Train travel and the trains themselves still fascinate people in an age of cars and jets. To fuel this interest, people come to Rail Fest every year and mark it on their calendars so they won’t miss it, Massie said.
Many of the visitors recall the journeys they took by rail.
“I want to say it’s a time when rail travel was romanticized, and people enjoy traveling by rail, and it’s still been popular over the last century,” Massie said. “I know people tell us about all the trips they have been on and how they enjoyed seeing the country. You just don’t have to worry about anything when you’re on a train.”
Trains often invoke childhood memories of rail travel and visits to places where a father or grandfather worked. One vendor from Monroe County recalled how his love of trains was inspired.
“From a personal point of view, my grandfather worked for the C & O, and I’d go down to where he worked,” said Joe Haynes of Union. “Railroads have always held a fascination with me. And it’s a heck of a machine.”
Miniature trains hummed and chugged through tiny worlds featuring tunnels, ravines, towns, lakes, pastures and forests. In one display, a welder’s tiny blowtorch flashes as he works on a locomotive in a repair depot. Further down the track, one encounters a town and then a circus complete with big top tents, elephants and a circus train.
Lowell Walters of Lynchburg, Va., took time away from his own display to show his daughter, Savannah, the accuracy of the little circus. Ten-year-old Savannah liked the circus, and she had her own ideas for a train display.
“I think I’d like a little town with a parade going through it,” she said.
While the Rail Fest miniatures didn’t have a parade, it’s possible to create one, her father revealed. A rotating belt allows tiny figures to “march” through a town.
In another section of the same exhibit, 8-year-old William Allen of Princeton wanted to do something before he left show — a white diesel locomotive and cars were preparing to pull out.

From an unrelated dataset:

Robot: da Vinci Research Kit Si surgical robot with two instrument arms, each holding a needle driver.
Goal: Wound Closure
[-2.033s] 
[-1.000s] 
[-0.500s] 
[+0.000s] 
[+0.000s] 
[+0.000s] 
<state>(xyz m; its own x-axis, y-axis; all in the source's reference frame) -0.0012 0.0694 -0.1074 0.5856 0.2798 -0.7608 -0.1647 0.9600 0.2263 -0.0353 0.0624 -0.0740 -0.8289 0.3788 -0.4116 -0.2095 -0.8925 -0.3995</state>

“I want to see the whole thing go around,” he said, setting off to keep pace as the train started counterclockwise round the display. It threaded through a tunnel as another train came through.
“Whoa!” William said as his mother, Alice Allen, followed him. He trotted alongside the train as it went through more tunnels, passed the ravine, passed the circus, cut through towns and headed back to its starting point.
And then that train’s lap was done.
“These trains go really fast!” William said as he threw up his hands. “Now we can go!”